St Paul, the sixth largest provider of EL in the UK, has teamed up with Thompsons Solicitors, the country's biggest personal injury claimant law firm, to tackle the misleading claims being made by the insurance industry in relation to insurance premiums.
In an unprecedented joint response to the Department for Work and Pensions' review of EL, Thompsons and St Paul demand an end to calls for reforms "that will ultimately make the victims of injury pay for the past mistakes and poor planning of the insurance industry and employers".
Together there is no opposition to improving systems but both firms believe that responsibility for the crisis perceived by the insurance industry is due to insurers pursuing business at ever lower and uneconomic premiums and failure to anticipate what the government describes as "acute market adjustment".

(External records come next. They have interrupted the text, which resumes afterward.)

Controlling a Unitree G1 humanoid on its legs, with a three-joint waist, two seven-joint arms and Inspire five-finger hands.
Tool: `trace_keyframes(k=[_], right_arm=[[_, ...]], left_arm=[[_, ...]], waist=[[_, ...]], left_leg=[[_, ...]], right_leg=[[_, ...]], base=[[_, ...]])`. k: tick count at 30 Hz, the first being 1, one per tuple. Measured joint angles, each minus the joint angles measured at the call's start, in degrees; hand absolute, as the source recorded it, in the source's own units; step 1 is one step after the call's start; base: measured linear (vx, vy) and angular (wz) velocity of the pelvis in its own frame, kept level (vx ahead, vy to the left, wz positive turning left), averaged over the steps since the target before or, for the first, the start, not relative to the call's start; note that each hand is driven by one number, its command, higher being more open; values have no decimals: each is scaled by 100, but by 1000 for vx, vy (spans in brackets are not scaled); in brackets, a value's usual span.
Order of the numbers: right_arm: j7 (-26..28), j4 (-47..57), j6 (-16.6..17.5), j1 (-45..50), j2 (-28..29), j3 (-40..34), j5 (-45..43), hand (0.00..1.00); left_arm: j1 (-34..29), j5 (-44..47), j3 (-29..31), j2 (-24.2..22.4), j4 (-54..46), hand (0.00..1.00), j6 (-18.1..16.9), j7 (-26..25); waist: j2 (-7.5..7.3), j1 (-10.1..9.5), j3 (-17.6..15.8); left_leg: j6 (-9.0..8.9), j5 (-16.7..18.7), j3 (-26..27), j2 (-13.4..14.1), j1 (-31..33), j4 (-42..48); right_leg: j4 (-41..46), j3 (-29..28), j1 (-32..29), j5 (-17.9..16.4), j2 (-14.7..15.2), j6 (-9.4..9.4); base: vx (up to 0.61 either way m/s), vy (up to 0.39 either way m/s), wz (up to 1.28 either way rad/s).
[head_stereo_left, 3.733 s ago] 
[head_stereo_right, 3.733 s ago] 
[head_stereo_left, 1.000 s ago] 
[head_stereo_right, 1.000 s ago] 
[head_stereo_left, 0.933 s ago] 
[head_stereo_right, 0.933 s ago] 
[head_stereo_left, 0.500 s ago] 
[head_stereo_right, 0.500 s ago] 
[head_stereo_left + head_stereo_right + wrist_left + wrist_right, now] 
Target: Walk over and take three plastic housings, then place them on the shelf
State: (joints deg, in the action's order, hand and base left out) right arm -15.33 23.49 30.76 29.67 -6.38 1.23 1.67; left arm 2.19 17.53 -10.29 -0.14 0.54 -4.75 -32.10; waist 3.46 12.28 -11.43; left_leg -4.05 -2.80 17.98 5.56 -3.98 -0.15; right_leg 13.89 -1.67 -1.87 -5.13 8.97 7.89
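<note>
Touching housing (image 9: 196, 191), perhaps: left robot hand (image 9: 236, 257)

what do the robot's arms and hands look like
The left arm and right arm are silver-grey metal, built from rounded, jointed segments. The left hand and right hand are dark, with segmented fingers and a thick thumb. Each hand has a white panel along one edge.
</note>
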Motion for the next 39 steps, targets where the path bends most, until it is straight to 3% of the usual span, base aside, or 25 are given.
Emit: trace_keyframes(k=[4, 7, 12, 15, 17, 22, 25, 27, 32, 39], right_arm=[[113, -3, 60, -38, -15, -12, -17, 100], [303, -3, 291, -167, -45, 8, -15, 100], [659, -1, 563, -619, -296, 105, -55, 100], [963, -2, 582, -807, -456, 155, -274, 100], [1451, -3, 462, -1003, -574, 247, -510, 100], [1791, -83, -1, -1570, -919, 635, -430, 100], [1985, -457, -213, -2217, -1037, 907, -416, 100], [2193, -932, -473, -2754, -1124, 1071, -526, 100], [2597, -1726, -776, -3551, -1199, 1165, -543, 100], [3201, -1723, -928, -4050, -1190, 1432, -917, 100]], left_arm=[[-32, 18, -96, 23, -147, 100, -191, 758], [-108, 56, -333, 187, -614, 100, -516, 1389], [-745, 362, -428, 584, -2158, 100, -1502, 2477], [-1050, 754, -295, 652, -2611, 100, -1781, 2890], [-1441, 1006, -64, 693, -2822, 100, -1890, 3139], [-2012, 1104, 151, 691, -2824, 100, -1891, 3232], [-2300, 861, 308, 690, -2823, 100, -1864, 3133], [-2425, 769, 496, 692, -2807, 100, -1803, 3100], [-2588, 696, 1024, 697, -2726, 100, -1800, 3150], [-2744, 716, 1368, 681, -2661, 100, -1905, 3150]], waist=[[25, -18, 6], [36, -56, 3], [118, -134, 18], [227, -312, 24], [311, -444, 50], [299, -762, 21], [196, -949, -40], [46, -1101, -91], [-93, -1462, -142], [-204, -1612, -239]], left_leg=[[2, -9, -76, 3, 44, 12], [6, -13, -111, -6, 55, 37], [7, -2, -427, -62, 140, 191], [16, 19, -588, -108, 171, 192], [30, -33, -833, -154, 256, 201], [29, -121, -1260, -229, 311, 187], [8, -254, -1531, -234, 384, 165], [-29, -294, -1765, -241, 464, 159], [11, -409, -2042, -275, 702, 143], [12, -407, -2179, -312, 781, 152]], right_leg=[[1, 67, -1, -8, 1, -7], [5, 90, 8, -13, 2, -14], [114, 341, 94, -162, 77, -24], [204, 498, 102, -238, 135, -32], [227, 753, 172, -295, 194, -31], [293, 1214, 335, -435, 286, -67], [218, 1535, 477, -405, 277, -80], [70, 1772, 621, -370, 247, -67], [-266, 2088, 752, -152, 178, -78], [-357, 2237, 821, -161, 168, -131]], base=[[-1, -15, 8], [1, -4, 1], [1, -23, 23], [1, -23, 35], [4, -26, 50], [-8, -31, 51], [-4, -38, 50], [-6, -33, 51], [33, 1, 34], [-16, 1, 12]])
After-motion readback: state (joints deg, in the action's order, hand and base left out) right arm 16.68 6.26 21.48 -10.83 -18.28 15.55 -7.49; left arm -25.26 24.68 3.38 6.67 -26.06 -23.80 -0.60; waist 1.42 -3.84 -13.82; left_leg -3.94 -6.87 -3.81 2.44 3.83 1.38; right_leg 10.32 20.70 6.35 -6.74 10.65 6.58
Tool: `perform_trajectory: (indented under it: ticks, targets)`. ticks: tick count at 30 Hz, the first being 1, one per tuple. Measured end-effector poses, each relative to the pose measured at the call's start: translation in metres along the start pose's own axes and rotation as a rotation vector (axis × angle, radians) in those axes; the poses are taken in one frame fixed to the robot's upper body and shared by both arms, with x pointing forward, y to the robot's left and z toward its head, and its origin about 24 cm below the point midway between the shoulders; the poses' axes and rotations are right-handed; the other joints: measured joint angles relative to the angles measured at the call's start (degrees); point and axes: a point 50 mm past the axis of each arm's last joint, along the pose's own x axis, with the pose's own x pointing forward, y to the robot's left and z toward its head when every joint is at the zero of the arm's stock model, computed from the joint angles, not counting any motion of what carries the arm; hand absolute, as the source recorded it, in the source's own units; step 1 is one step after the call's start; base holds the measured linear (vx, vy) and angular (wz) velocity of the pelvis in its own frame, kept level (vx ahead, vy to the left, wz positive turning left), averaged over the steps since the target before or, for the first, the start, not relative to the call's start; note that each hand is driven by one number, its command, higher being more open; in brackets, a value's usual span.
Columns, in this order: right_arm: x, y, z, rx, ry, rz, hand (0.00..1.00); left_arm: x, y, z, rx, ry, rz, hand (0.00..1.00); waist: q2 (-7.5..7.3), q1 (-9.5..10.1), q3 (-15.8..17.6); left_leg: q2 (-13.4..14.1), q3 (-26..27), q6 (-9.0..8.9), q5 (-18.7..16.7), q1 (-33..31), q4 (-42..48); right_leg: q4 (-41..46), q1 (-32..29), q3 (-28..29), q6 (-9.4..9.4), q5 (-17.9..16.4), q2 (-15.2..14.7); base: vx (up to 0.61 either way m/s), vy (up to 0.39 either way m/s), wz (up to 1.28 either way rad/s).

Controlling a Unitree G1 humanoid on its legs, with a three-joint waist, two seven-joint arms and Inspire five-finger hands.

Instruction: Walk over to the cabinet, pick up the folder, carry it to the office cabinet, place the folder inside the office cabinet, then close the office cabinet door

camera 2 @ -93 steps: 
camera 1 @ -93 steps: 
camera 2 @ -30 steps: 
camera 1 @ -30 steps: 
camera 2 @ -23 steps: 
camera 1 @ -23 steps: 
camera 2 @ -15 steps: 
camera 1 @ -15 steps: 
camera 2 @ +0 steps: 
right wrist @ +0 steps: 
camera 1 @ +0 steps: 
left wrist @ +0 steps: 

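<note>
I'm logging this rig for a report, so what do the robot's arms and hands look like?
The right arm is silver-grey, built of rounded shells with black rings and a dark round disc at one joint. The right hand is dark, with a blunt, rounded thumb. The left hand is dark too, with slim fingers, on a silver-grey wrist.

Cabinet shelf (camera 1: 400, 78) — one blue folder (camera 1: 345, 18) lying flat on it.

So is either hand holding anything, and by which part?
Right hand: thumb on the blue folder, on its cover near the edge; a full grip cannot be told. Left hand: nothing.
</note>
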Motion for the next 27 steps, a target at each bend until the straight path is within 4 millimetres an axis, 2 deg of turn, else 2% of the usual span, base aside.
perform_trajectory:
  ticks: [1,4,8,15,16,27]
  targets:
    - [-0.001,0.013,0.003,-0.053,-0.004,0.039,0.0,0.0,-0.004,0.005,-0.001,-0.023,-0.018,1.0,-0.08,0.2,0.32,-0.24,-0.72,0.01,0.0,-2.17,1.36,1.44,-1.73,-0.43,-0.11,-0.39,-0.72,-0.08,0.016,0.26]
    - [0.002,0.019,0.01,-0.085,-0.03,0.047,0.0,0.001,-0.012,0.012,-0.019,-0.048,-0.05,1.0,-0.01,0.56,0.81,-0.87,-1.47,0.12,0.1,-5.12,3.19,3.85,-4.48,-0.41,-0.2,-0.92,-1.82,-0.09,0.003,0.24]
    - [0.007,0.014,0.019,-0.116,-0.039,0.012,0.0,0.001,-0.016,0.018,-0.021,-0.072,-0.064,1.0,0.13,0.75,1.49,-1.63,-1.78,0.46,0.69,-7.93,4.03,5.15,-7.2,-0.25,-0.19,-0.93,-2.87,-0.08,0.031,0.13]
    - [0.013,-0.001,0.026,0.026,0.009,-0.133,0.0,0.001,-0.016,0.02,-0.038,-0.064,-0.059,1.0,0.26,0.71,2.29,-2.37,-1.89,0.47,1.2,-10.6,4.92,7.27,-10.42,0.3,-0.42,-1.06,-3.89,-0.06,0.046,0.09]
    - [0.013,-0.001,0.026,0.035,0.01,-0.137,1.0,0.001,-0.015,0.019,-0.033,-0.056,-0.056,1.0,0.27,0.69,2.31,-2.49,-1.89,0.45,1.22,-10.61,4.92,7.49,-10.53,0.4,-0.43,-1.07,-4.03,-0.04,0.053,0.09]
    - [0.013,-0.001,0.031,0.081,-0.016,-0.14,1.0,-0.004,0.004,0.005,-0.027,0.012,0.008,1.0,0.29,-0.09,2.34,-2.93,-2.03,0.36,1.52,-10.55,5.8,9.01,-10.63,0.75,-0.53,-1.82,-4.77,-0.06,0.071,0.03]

"Today's 'crisis' arises from historical 'bundling' of liability insurances, poor prediction of future trends and an over-reliance on investment income," the joint submission states.
With litigation already falling, apparently as the intended result of the Civil Justice reforms, St Paul and Thompsons predict that pressure on the insurance industry will ease in the medium to long term.
They also point out that the problem is not claims with major catastrophic injuries, but the small claims that drag on with time wasted as a result of inefficient claims handling by some insurance companies.
Allegations by the Association of British Insurers and others that legal costs make up around 40% of the total claims cost cannot go unchallenged, Thompsons and St Paul state. Fixed costs for lawyers are not the answer, but more efficient claims handling by insurers.
"Despite knowing they will pay in more than 90% of all EL cases they allowed the ludicrous situation where the claimant gets £2,000 and the lawyer £4,000. This is totally avoidable under the present system, particularly by using the pre-action protocol, if claims are managed effectively.
"It appears too many cases are being fought by insurers on issues that are not relevant. Unnecessary arguments still occur over contributory negligence. Insurers should concentrate on causation. Causation not liability is key to keeping costs down."
Sadly, in the experience of both Thompsons and St Paul, inexperienced claims handlers appear not to understand the issues, including the importance of differentiating between disease and accidents.
While no one wants to see employers go to the wall over insurance premiums, the fact is that most employers will get insurance. It is hoped that the ABI will provide some hard evidence to back up its claims about insurance being denied, but it and the government might do well to ponder who is being denied insurance. Is it the responsible employers with good health and safety records or the potential death traps? If in that sense alone EL acts as a regulator of employers' fitness to employ, then it must be allowed to continue to do so.
St Paul and Thompsons do not support the no fault system proposed by the ABI. Such a system, including one run by a government scheme, will not put the genuine victim first.
The effective substitute for a fault based, or even a "no fault" system, is a system of strict liability. That way lawyers can't make money proving fault and insurers can't waste money defending the indefensible.